Exercise details » Copy the lines word for word. Begin at the line that contains "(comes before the" and end with the final line of the data.

** Opening The data block **

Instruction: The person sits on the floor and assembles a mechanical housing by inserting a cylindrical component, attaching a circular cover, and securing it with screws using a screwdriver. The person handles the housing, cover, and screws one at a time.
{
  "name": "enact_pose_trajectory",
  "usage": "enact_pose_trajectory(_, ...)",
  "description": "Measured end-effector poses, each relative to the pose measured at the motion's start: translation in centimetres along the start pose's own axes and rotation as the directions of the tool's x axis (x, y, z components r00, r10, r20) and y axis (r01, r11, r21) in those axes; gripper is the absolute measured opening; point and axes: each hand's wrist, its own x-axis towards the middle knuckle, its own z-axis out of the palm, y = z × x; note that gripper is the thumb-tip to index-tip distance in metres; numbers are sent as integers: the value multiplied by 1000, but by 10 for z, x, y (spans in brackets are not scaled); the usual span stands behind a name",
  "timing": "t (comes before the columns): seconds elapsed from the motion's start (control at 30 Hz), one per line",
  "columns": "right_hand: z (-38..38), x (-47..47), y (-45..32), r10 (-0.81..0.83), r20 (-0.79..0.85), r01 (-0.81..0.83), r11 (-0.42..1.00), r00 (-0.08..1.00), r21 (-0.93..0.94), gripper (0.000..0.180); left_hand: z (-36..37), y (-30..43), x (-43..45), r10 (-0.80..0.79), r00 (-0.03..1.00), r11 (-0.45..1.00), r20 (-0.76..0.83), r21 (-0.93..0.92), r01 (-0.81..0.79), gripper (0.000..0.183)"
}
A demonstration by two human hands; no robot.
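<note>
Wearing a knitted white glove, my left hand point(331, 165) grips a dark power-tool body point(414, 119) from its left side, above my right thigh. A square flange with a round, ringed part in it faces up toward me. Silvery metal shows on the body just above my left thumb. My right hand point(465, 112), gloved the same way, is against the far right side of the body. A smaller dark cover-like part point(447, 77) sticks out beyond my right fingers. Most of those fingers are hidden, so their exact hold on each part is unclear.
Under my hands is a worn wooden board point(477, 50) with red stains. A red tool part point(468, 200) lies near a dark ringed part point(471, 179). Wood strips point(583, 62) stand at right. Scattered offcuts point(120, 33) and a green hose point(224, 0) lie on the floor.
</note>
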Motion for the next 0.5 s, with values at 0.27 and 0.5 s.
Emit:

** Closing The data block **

Result of the exercise »
  "timing": "t (comes before the columns): seconds elapsed from the motion's start (control at 30 Hz), one per line",
  "columns": "right_hand: z (-38..38), x (-47..47), y (-45..32), r10 (-0.81..0.83), r20 (-0.79..0.85), r01 (-0.81..0.83), r11 (-0.42..1.00), r00 (-0.08..1.00), r21 (-0.93..0.94), gripper (0.000..0.180); left_hand: z (-36..37), y (-30..43), x (-43..45), r10 (-0.80..0.79), r00 (-0.03..1.00), r11 (-0.45..1.00), r20 (-0.76..0.83), r21 (-0.93..0.92), r01 (-0.81..0.79), gripper (0.000..0.183)"
}
A demonstration by two human hands; no robot.
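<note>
Wearing a knitted white glove, my left hand point(331, 165) grips a dark power-tool body point(414, 119) from its left side, above my right thigh. A square flange with a round, ringed part in it faces up toward me. Silvery metal shows on the body just above my left thumb. My right hand point(465, 112), gloved the same way, is against the far right side of the body. A smaller dark cover-like part point(447, 77) sticks out beyond my right fingers. Most of those fingers are hidden, so their exact hold on each part is unclear.
Under my hands is a worn wooden board point(477, 50) with red stains. A red tool part point(468, 200) lies near a dark ringed part point(471, 179). Wood strips point(583, 62) stand at right. Scattered offcuts point(120, 33) and a green hose point(224, 0) lie on the floor.
</note>
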Motion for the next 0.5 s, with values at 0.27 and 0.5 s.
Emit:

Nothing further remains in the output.